In order to accomplish this, my advisor, Professor Crystal Hall, provided me with a piece of code in R that identifies the tagged speaker of each passage and uses the following speaker as the recipient of that passage. I ran this code using XML markup of the text and uploaded the spreadsheet into Gephi. Then, I identified the characters I did not want to include in the graph. These included the narrator, the narrator speaking as a character (indicative of free indirect discourse), and characters speaking as each other. I wanted to see gossip as it occurs between characters, so though we might consider the narrator as a gossip in this novel, I eliminated her from the graph. Additionally, I didn’t want “Emma as Knightley” to appear as a separate character in the graph, so deleted these unnecessary nodes. Then, I rearranged the nodes in order to see them all individually.

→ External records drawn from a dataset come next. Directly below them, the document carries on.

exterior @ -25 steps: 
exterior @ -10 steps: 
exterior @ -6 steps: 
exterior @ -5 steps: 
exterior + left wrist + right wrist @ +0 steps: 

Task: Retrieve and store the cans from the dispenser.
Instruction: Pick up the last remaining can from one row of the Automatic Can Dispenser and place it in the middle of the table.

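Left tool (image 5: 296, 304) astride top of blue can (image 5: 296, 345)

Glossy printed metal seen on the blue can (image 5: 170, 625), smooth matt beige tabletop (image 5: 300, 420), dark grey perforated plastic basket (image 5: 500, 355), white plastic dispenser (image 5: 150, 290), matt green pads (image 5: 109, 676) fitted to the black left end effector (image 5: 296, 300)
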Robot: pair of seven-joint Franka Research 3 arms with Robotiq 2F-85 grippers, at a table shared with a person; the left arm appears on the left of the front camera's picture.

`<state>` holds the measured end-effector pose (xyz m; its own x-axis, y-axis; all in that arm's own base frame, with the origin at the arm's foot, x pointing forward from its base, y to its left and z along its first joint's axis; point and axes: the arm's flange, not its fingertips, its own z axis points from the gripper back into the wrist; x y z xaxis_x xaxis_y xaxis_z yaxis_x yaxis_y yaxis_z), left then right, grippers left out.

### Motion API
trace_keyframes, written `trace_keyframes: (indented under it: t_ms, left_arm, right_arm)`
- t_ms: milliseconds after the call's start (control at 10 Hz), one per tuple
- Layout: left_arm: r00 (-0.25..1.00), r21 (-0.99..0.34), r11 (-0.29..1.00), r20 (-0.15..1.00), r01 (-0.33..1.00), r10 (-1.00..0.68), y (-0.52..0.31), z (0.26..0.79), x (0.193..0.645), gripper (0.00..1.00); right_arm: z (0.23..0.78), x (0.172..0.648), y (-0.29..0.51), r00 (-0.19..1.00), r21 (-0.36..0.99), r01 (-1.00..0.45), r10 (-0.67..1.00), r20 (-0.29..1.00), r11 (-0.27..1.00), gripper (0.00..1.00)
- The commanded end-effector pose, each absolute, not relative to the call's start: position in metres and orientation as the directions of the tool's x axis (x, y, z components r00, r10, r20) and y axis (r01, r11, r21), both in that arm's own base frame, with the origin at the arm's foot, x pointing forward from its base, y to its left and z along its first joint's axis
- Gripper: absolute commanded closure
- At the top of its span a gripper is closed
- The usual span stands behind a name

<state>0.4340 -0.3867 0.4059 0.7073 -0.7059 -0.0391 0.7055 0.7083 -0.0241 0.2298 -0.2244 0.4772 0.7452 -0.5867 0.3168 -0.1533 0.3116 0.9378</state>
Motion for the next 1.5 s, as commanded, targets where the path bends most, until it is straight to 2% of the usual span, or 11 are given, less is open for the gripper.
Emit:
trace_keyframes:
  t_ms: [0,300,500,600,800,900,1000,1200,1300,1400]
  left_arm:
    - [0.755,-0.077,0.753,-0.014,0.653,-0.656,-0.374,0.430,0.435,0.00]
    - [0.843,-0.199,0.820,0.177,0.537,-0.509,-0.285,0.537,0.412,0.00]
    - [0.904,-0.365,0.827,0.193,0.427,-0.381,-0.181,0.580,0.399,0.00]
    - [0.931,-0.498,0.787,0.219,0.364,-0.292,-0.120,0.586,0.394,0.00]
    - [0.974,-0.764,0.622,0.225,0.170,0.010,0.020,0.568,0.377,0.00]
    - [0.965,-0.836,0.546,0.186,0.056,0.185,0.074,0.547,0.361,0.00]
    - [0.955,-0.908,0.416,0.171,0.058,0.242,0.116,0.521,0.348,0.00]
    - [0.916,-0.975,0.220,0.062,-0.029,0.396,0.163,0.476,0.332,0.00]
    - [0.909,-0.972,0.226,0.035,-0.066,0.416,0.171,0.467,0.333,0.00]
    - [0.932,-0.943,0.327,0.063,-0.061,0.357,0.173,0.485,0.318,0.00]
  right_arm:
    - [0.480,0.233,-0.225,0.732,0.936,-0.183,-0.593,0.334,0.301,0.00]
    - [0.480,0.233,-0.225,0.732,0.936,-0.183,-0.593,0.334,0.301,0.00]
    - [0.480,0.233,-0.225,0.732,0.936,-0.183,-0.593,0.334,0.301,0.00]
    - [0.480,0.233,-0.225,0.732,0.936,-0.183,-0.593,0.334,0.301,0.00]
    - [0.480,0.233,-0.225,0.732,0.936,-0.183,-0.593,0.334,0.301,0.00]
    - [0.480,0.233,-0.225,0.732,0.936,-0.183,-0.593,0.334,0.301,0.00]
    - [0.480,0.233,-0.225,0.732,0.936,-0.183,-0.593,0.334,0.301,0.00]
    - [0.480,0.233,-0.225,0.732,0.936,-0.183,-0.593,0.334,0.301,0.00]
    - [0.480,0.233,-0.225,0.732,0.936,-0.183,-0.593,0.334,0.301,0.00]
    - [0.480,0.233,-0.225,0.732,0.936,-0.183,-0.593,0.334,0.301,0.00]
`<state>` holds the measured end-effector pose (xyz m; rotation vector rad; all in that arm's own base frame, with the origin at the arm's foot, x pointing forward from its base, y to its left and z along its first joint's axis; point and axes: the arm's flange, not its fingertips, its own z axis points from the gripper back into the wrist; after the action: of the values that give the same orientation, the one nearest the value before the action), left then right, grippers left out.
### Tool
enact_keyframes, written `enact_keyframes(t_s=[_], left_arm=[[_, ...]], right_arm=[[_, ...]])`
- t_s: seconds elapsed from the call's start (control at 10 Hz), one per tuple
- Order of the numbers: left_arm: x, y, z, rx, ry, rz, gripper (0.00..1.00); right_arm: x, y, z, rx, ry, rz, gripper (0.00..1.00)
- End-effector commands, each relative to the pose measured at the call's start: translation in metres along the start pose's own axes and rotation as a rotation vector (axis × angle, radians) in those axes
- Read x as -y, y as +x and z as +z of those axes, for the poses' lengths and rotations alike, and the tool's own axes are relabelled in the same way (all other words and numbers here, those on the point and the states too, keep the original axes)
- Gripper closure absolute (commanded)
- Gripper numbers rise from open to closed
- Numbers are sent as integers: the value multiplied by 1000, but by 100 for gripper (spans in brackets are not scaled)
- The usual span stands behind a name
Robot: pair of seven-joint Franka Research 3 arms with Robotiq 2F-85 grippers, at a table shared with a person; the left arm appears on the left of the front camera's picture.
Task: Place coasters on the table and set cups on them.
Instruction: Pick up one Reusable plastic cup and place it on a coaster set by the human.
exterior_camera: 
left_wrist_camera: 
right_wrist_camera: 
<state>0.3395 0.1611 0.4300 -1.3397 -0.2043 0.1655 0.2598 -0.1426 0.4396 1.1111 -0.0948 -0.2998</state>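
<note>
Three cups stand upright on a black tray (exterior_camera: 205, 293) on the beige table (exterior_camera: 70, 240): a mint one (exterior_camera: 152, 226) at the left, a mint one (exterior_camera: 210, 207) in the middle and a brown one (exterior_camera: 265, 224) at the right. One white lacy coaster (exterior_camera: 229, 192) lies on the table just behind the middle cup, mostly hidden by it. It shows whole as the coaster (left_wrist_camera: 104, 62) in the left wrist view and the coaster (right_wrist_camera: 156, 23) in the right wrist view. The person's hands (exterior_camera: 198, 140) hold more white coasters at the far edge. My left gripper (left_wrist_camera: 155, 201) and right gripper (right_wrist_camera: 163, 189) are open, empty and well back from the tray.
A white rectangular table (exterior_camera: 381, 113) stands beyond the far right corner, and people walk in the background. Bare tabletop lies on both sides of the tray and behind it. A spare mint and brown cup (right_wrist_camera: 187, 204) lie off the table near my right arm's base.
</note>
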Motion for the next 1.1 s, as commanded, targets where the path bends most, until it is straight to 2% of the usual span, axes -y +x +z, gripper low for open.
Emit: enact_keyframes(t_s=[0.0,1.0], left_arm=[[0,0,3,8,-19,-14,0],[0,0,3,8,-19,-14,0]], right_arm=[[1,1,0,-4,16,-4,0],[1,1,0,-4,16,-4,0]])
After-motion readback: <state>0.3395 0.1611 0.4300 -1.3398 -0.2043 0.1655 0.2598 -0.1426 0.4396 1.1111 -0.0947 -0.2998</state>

The next step was to create a graph that shows characters talking about one another. Again, Professor Crystal Hall provided me with an R script that searches for a list of character names and creates edges from the character speaking to those they speak about. This script also accounted for time, considering one chapter as a unit of time. I then developed the list of character names, making sure to include variations like “Jane,” “Miss Fairfax,” and “Jane Fairfax.” In Gephi, I then combined nodes that were different names for the same character. I performed this analysis on both the whole novel and each individual chapter. I then performed each of the steps above manually for the individual chapters, manually creating my own Excel spreadsheet of my interpretations of the chapters. Finally, I retroactively added gender as an attribute to all of my graphs so that I could color the nodes accordingly.